Records supplied.
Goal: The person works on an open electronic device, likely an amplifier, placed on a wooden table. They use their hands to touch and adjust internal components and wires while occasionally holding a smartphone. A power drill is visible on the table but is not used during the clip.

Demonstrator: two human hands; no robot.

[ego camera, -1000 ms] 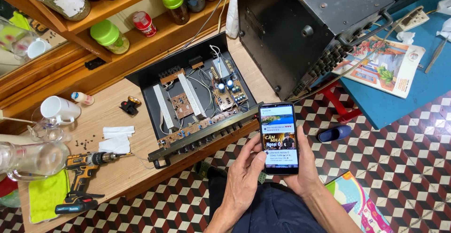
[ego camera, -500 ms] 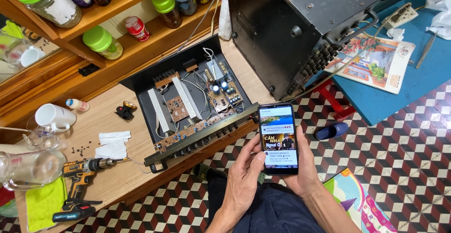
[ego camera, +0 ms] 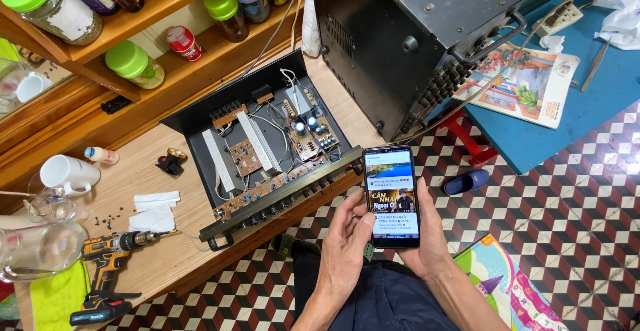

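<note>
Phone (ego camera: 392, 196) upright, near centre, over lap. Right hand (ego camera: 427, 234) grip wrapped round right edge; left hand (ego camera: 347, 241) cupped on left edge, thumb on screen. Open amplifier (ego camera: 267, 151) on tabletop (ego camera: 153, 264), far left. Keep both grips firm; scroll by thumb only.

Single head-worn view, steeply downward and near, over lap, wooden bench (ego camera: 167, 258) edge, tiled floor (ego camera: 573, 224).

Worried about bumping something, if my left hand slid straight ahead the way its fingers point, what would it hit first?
Probably the black front panel of the opened amplifier chassis on the wooden bench; the left hand points up toward it, though depth is unclear.
</note>
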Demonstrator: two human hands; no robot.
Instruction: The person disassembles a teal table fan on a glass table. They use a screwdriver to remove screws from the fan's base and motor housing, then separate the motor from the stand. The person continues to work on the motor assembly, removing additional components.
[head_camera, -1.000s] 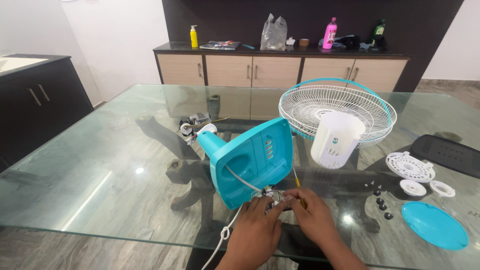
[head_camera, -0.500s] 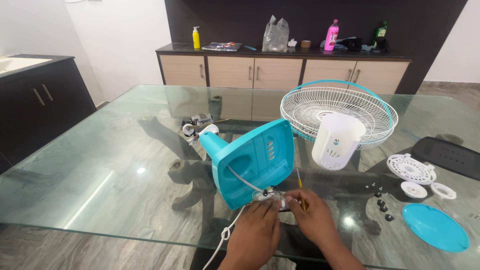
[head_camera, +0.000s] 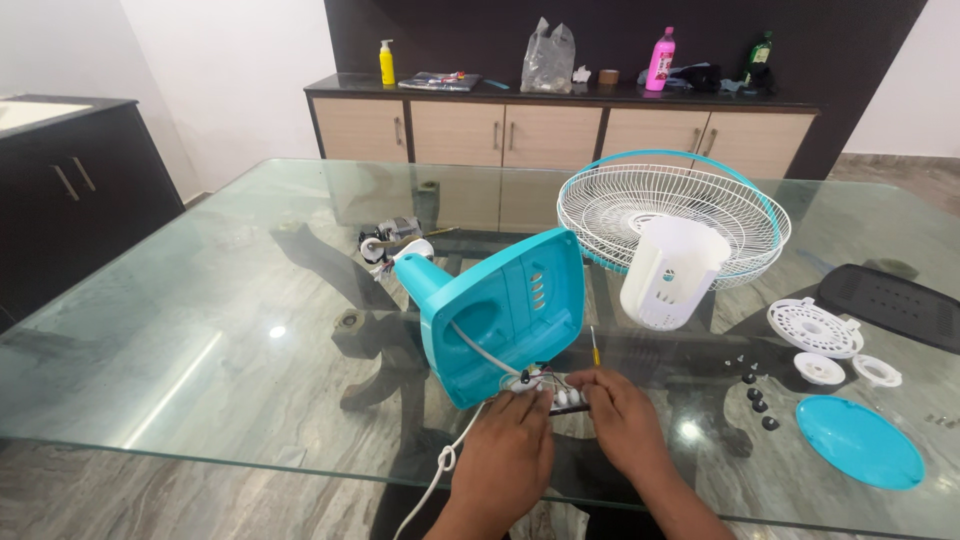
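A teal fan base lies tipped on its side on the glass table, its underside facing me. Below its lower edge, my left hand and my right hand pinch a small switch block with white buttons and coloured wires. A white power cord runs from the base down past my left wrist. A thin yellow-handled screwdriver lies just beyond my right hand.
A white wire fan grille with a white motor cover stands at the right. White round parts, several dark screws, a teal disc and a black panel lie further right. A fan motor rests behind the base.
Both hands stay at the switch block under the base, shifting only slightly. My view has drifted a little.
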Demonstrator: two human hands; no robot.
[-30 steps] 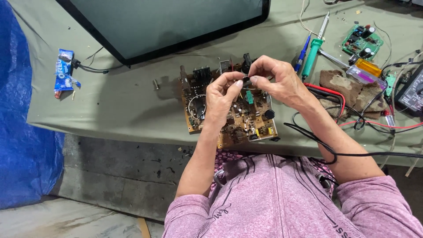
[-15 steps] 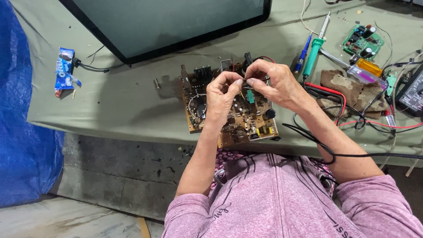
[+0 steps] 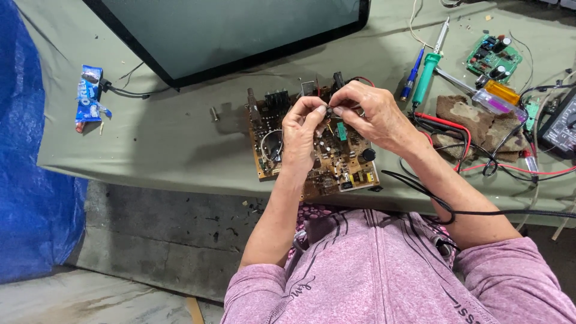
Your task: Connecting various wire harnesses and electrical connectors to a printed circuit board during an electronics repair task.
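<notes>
Both hands meet over the far middle part of a brown circuit board (image 3: 336,162) lying on the grey-green table cover (image 3: 180,138), near its near edge. Left hand (image 3: 303,135) is curled, thumb and forefinger pinched narrow on a small dark part (image 3: 328,111). Right hand (image 3: 372,114) comes in from the right, fingertips also pinched tight on that same small part, so the two hands touch at the tips. What the part is exactly: too small to tell. The part sits just above the board, between the two hands; whether it touches the board, cannot tell.

Board lies flat, directly under and near side of the hands, with a round black knob-like piece (image 3: 368,154) at its right near corner.

Right of the hands: a green-handled soldering iron (image 3: 427,78), a blue screwdriver-like tool (image 3: 413,75) just left of it, red and black leads (image 3: 456,129) over a brown rag (image 3: 468,117). Far right: small green circuit board (image 3: 493,57). Far side: big dark screen panel (image 3: 234,30). Far left on the cover: a blue snack wrapper (image 3: 89,96), well apart from the hands.
</notes>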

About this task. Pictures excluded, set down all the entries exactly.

Output for this exercise.
Goal: The person works on an open electronic device, likely an amplifier, placed on a wooden table. They use their hands to touch and adjust internal components and wires while occasionally holding a smartphone. A power drill is visible on the table but is not used during the clip.

Demonstrator: two human hands; no robot.

[ego camera, -1000 ms] 
[ego camera, -500 ms] 
[ego camera, +0 ms] 

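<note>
Phone (ego camera: 392, 196) upright, near centre, over lap. Right hand (ego camera: 427, 234) grip wrapped round right edge; left hand (ego camera: 347, 241) cupped on left edge, thumb on screen. Open amplifier (ego camera: 267, 151) on tabletop (ego camera: 153, 264), far left. Keep both grips firm; scroll by thumb only.

Single head-worn view, steeply downward and near, over lap, wooden bench (ego camera: 167, 258) edge, tiled floor (ego camera: 573, 224).

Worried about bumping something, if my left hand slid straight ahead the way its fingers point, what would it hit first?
Probably the black front panel of the opened amplifier chassis on the wooden bench; the left hand points up toward it, though depth is unclear.
</note>
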Demonstrator: two human hands; no robot.
Instruction: The person disassembles a teal table fan on a glass table. They use a screwdriver to remove screws from the fan's base and motor housing, then separate the motor from the stand. The person continues to work on the motor assembly, removing additional components.
[head_camera, -1.000s] 
[head_camera, -0.500s] 
[head_camera, +0.000s] 
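A teal fan base lies tipped on its side on the glass table, its underside facing me. Below its lower edge, my left hand and my right hand pinch a small switch block with white buttons and coloured wires. A white power cord runs from the base down past my left wrist. A thin yellow-handled screwdriver lies just beyond my right hand.
A white wire fan grille with a white motor cover stands at the right. White round parts, several dark screws, a teal disc and a black panel lie further right. A fan motor rests behind the base.
Both hands stay at the switch block under the base, shifting only slightly. My view has drifted a little.
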Demonstrator: two human hands; no robot.
[-30 steps] 
[-15 steps] 
[+0 steps] 
Your task: Connecting various wire harnesses and electrical connectors to a printed circuit board during an electronics repair task.
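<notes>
Both hands meet over the far middle part of a brown circuit board (image 3: 336,162) lying on the grey-green table cover (image 3: 180,138), near its near edge. Left hand (image 3: 303,135) is curled, thumb and forefinger pinched narrow on a small dark part (image 3: 328,111). Right hand (image 3: 372,114) comes in from the right, fingertips also pinched tight on that same small part, so the two hands touch at the tips. What the part is exactly: too small to tell. The part sits just above the board, between the two hands; whether it touches the board, cannot tell.

Board lies flat, directly under and near side of the hands, with a round black knob-like piece (image 3: 368,154) at its right near corner.

Right of the hands: a green-handled soldering iron (image 3: 427,78), a blue screwdriver-like tool (image 3: 413,75) just left of it, red and black leads (image 3: 456,129) over a brown rag (image 3: 468,117). Far right: small green circuit board (image 3: 493,57). Far side: big dark screen panel (image 3: 234,30). Far left on the cover: a blue snack wrapper (image 3: 89,96), well apart from the hands.
</notes>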

The given answer completes the exercise.